* _EXERCISE DIRECTIONS_: From the entries below, copy exactly the lines from the one that contains "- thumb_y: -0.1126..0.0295" through the one that contains "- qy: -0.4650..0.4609", both included, and only those.
### PROVIDED INFORMATION
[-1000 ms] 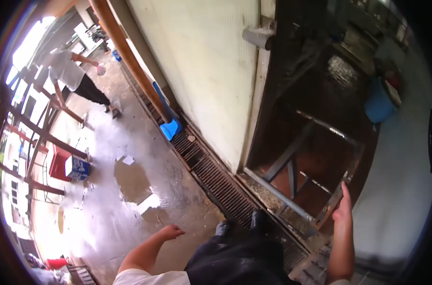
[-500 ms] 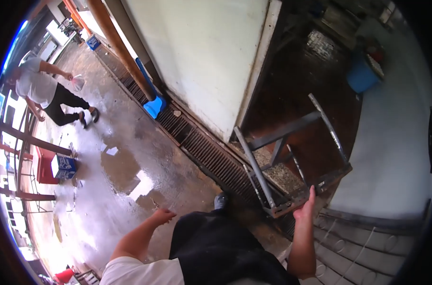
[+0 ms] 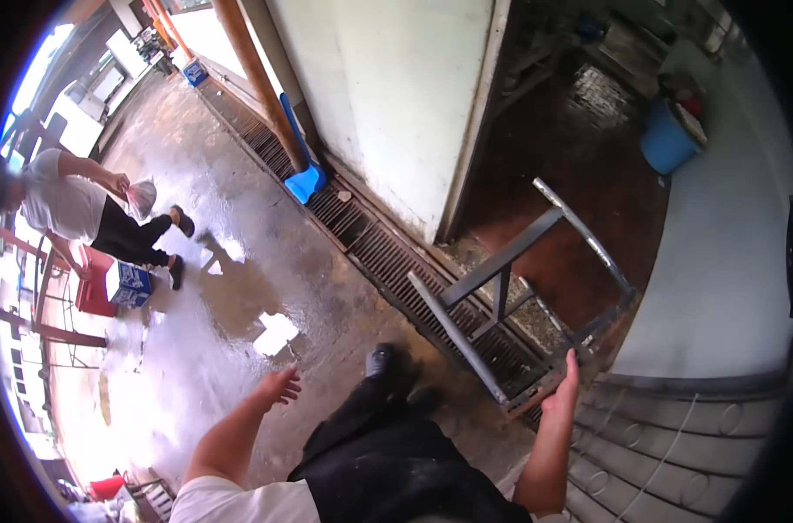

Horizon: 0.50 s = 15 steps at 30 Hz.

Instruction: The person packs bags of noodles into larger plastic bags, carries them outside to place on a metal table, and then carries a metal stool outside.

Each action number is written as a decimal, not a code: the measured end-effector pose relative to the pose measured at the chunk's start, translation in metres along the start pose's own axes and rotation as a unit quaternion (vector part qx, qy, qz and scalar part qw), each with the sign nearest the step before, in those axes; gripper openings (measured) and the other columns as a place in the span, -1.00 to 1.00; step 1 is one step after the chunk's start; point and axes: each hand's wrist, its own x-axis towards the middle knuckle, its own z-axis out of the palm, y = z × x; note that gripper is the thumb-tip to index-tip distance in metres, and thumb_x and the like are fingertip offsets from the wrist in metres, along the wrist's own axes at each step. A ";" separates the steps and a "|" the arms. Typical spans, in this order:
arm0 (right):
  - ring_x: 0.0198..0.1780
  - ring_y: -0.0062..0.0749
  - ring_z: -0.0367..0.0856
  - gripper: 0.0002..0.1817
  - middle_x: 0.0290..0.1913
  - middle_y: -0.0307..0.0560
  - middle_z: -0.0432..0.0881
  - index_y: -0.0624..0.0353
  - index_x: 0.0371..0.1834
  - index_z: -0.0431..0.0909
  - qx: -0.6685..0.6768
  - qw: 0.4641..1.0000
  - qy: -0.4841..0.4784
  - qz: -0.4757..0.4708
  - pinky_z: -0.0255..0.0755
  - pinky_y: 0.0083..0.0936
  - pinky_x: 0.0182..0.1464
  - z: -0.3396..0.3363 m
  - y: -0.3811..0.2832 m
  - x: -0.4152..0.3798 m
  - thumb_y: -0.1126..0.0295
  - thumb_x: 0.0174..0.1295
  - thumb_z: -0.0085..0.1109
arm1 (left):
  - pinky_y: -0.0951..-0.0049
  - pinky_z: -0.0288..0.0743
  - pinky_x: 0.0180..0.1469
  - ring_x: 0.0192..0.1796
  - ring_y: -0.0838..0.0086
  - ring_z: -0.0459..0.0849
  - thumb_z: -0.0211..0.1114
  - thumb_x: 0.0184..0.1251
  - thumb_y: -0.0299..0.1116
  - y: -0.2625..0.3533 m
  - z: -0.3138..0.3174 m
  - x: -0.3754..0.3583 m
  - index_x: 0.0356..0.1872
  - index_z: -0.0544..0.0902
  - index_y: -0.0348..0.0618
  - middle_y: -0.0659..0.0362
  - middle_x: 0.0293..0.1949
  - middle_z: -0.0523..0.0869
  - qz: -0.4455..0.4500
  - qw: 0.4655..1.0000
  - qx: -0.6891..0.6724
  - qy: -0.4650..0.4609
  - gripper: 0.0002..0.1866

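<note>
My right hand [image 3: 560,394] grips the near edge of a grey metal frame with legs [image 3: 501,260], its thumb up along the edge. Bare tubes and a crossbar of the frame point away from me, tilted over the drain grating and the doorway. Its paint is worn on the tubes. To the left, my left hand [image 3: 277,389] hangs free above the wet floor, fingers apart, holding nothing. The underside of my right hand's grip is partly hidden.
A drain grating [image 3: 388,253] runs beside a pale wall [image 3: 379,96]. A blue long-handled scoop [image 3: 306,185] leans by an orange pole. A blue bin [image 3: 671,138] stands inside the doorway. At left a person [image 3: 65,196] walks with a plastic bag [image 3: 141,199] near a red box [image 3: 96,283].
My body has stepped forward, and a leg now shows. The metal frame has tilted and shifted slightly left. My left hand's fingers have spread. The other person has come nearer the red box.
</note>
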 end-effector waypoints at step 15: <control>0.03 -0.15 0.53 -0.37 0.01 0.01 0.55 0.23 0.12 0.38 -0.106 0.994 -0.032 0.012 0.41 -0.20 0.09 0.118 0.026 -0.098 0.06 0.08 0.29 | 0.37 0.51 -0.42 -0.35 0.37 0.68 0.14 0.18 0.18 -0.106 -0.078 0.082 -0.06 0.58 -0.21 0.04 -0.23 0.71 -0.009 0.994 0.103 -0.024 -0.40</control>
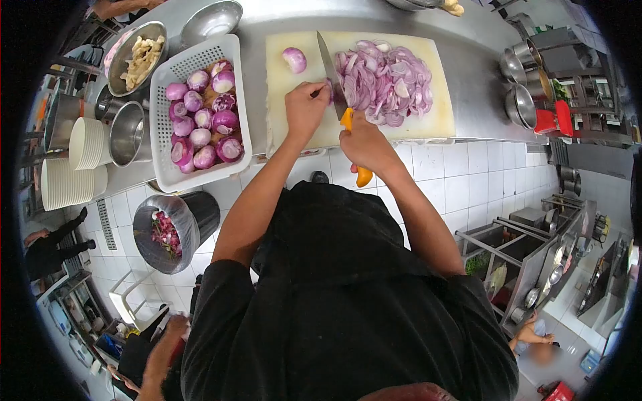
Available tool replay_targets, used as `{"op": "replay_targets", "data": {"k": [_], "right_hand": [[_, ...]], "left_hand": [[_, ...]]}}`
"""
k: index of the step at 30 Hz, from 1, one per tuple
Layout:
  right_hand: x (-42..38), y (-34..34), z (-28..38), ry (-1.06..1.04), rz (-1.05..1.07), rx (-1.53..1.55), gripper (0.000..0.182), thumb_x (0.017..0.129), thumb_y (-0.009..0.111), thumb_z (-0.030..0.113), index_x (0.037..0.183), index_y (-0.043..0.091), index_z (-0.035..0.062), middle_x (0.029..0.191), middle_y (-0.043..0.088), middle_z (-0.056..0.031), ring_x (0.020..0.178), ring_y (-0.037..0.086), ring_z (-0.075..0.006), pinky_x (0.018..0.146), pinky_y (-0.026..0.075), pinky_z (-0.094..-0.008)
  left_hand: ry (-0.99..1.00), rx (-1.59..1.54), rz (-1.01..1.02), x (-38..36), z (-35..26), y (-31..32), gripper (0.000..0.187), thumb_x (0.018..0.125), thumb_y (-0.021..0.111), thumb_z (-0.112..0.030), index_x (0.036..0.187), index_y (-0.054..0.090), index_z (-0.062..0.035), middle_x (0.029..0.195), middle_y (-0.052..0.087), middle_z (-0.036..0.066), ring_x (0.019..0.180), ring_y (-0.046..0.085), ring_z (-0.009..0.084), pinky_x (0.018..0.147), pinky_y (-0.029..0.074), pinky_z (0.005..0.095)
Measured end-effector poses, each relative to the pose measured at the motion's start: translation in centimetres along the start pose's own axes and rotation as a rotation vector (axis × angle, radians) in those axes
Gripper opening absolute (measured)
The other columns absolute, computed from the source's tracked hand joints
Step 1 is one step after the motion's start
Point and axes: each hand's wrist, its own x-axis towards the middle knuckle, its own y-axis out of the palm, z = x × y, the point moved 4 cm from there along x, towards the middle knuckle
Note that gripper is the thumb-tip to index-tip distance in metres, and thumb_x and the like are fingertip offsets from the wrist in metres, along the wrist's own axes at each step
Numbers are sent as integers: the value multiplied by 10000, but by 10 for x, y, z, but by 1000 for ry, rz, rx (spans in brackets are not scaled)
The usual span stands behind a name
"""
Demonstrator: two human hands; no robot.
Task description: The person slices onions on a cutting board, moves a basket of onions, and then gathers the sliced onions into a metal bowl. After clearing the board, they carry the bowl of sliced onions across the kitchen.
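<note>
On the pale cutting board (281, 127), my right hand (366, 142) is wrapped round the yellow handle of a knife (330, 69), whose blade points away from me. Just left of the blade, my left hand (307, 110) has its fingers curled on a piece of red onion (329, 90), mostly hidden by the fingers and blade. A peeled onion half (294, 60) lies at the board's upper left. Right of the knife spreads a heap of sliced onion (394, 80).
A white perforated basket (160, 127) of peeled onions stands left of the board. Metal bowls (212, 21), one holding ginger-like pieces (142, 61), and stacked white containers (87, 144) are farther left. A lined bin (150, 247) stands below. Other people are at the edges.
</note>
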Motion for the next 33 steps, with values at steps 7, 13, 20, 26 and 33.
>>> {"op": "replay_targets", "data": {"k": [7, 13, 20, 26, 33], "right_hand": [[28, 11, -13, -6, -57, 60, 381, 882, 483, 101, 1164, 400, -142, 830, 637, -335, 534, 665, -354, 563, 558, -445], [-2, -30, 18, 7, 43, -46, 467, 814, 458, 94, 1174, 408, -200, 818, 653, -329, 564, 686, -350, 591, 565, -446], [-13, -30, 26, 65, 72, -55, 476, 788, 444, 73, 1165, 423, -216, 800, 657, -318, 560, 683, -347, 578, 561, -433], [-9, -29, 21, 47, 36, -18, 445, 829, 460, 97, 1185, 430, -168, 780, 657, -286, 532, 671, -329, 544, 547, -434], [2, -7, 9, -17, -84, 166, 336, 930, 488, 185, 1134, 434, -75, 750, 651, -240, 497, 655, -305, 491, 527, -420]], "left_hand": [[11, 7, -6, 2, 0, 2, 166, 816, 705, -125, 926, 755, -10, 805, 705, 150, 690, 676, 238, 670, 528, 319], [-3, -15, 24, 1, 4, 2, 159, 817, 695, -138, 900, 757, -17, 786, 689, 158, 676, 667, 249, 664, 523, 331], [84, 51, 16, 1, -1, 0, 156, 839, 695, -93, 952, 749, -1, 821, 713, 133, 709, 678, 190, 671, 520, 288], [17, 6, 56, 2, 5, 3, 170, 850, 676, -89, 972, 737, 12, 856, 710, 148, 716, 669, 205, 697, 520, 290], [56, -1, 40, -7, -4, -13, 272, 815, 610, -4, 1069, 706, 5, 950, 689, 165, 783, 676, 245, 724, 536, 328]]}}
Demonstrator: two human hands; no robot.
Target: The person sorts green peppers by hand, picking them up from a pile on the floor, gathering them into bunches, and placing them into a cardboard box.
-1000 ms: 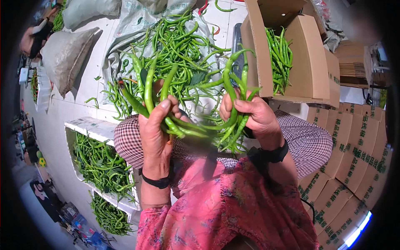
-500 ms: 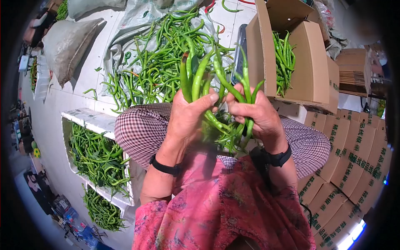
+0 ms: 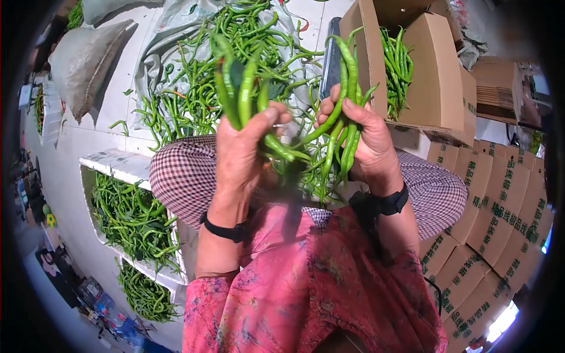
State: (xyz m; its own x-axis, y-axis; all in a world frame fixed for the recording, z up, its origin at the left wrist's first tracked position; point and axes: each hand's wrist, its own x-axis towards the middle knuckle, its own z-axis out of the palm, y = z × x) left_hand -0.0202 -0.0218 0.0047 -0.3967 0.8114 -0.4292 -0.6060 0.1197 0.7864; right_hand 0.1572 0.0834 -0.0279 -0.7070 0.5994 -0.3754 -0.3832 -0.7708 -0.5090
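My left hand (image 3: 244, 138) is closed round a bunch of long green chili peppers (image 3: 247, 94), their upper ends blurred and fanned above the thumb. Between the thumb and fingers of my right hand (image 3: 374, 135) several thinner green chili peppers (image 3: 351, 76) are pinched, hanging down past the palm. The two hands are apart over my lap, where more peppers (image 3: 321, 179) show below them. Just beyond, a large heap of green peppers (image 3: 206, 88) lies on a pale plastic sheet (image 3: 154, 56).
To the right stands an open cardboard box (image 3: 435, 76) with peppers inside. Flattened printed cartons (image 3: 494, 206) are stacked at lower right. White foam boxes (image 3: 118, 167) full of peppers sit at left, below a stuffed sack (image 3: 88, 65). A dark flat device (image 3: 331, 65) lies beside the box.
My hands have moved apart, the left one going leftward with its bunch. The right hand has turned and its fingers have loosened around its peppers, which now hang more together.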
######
* _PROBLEM SOLUTION_:
  - thumb_y: -0.1126..0.0295
  - thumb_x: 0.0174..0.1295
  - thumb_z: -0.0085..0.1109
arm1 (left):
  - pinky_y: -0.0951..-0.0049
  - pinky_z: -0.0288..0.0743
  - pinky_x: 0.0180..0.1469
  - ring_x: 0.0192..0.1796
  - ring_y: -0.0838..0.0086
  - ring_z: -0.0459..0.0849
  - thumb_z: -0.0211..0.1114
  - thumb_x: 0.0184..0.1251
  - thumb_y: -0.0299..0.1116
  - y: -0.2625..0.3533 m
  - z: -0.3138..0.3174 m
  - x: -0.3754..0.3583 m
  - index_x: 0.0356..0.1872
  - index_z: -0.0544..0.0902
  - index_y: -0.0348..0.0618
  - middle_y: -0.0659..0.0362
  - middle_x: 0.0293..0.1949
  - middle_z: -0.0523..0.0869
  - qz: -0.4455..0.4500
  - qw: 0.4655..1.0000
  - qx: -0.6891..0.6724
  - qy: -0.4650..0.4609

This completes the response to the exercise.